Doppler shift: The person behind the car hears a lower tone than the driver because the car is moving away. The person in front of the car hears a higher tone than the driver because the car is approaching.

Doppler Shift

Doppler shift is also common. You probably experience it daily (often without realizing it). Doppler shift occurs when sound is generated by, or reflected off of, a moving object. Doppler shift in the extreme creates sonic booms (see below). Here's how to understand Doppler shift (you may also want to try this experiment in an empty parking lot). Let's say there is a car coming toward you at 60 miles per hour (mph) and its horn is blaring. You will hear the horn playing one "note" as the car approaches, but when the car passes you the sound of the horn will suddenly shift to a lower note. It's the same horn making the same sound the whole time. The change you hear is caused by Doppler shift.

 

Here's what happens. The speed of sound through the air in the parking lot is fixed. For simplicity of calculation, let's say it's 600 mph (the exact speed is determined by the air's pressure, temperature and humidity). Imagine that the car is standing still, it is exactly 1 mile away from you and it toots its horn for exactly one minute. The sound waves from the horn will propagate from the car toward you at a rate of 600 mph. What you will hear is a six-second delay (while the sound travels 1 mile at 600 mph) followed by exactly one minute's worth of sound.

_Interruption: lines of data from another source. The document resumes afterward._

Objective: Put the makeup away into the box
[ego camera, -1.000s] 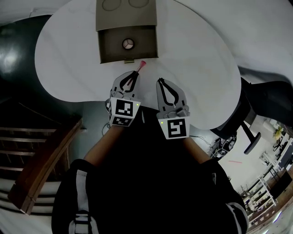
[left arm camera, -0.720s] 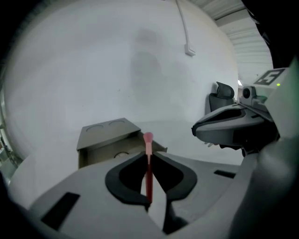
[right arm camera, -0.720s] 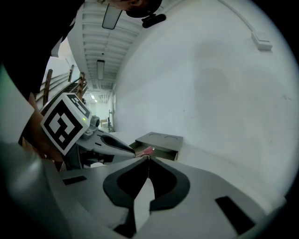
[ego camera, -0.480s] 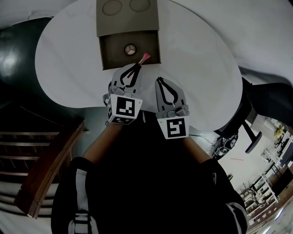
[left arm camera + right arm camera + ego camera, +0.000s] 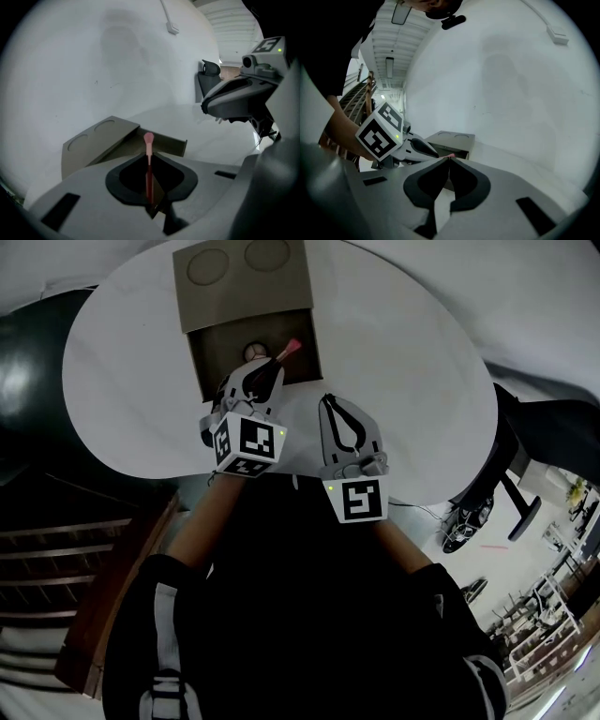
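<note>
A brown box (image 5: 305, 343) stands open on the white round table (image 5: 403, 352), its lid (image 5: 239, 268) with two round recesses folded back. A small round item (image 5: 249, 351) lies inside, partly hidden. My left gripper (image 5: 265, 373) is shut on a thin makeup stick with a pink tip (image 5: 291, 347), and the tip hangs over the box's open compartment. From the left gripper view the stick (image 5: 148, 140) points out between the jaws toward the box (image 5: 108, 138). My right gripper (image 5: 330, 407) hovers beside it, shut and empty, its tips meeting (image 5: 449, 159).
The table's near edge runs just below both grippers. A dark office chair (image 5: 525, 465) stands off to the right of the table, and a wooden stair rail (image 5: 103, 587) lies at the lower left. A person's arms and dark sleeves fill the bottom.
My left gripper has moved up toward the box with the stick and rolled slightly; the pink tip has gone from before the front wall to over the open compartment. The right gripper shifted a little.
</note>
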Available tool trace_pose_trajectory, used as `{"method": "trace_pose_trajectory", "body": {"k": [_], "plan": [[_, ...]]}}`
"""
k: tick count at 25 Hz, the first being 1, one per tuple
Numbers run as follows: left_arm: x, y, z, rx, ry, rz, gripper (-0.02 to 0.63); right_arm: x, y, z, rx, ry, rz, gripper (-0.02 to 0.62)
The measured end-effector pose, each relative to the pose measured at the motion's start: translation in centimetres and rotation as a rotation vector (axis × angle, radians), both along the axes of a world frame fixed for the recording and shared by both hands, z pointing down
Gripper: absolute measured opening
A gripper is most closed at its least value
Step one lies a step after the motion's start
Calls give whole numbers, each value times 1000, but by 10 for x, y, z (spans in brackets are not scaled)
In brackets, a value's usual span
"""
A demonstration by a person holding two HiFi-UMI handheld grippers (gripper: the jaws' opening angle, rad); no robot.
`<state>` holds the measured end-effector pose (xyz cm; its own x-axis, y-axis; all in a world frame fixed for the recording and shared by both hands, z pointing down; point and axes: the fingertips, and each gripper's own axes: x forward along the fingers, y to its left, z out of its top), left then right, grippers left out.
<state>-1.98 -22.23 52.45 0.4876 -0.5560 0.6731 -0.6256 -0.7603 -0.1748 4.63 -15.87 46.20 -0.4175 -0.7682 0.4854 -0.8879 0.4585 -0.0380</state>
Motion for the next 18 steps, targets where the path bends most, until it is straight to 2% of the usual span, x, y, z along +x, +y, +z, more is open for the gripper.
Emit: {"method": "trace_pose_trajectory", "body": {"k": [6,11,18], "plan": [[3,3,21,-78,-52,42,49,2,-6,3,-11,-4,19,25],[5,1,23,-90,-67,57,51,4,-8,2,-7,1,21,25],[-1,-1,18,-83,-51,24,154,6,-5,-4,15,-4,14,25]]}}
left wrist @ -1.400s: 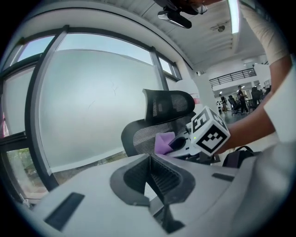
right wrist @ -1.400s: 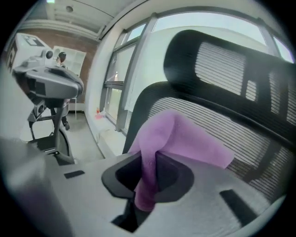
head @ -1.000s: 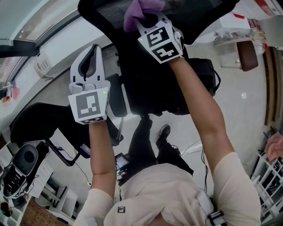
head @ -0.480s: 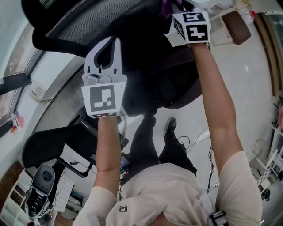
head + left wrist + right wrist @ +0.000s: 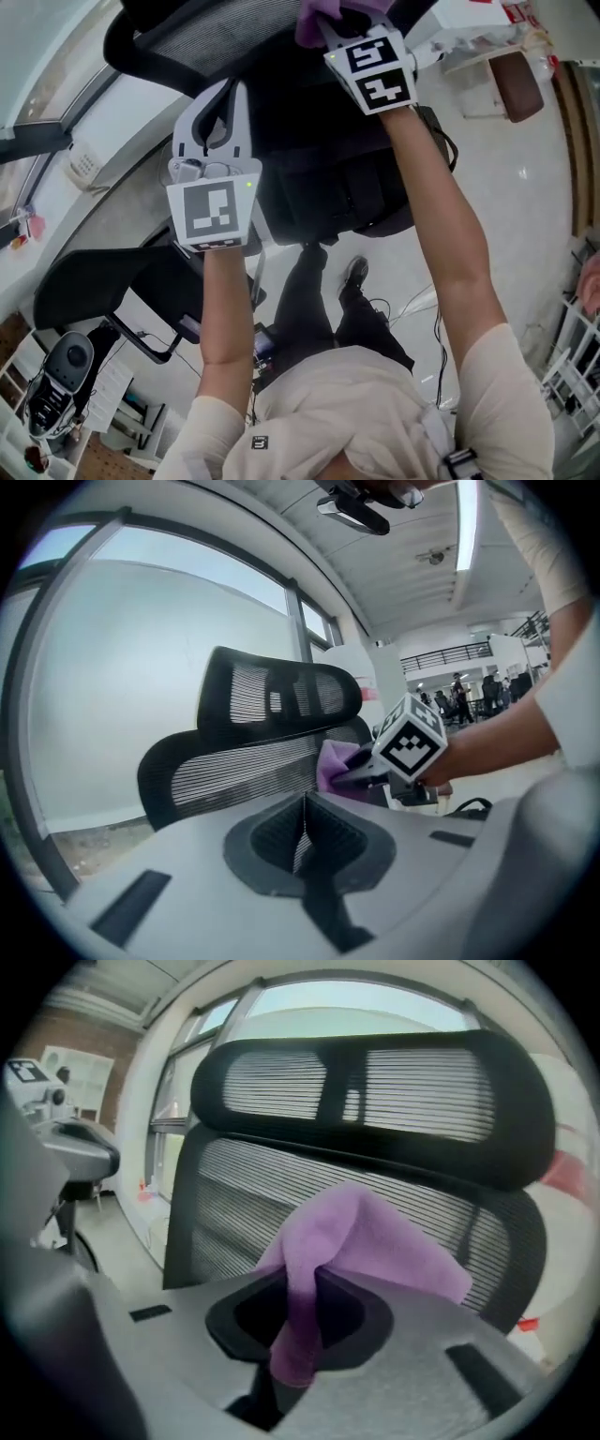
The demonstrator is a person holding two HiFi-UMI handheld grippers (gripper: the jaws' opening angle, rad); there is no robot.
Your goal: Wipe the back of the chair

Now let's say that the car is moving toward you at 60 mph. It starts from a mile away and toots it's horn for exactly one minute. You will still hear the six-second delay. However, the sound will only play for 54 seconds. That's because the car will be right next to you after one minute, and the sound at the end of the minute gets to you instantaneously. The car (from the driver's perspective) is still blaring its horn for one minute. Because the car is moving, however, the minute's worth of sound gets packed into 54 seconds from your perspective. The same number of sound waves are packed into a smaller amount of time. Therefore, their frequency is increased, and the horn's tone sounds higher to you. As the car passes you and moves away, the process is reversed and the sound expands to fill more time. Therefore, the tone is lower.

You can combine echo and doppler shift in the following way. Say you send out a loud sound toward a car moving toward you. Some of the sound waves will bounce off the car (an echo). Because the car is moving toward you, however, the sound waves will be compressed. Therefore, the sound of the echo will have a higher pitch than the original sound you sent. If you measure the pitch of the echo, you can determine how fast the car is going.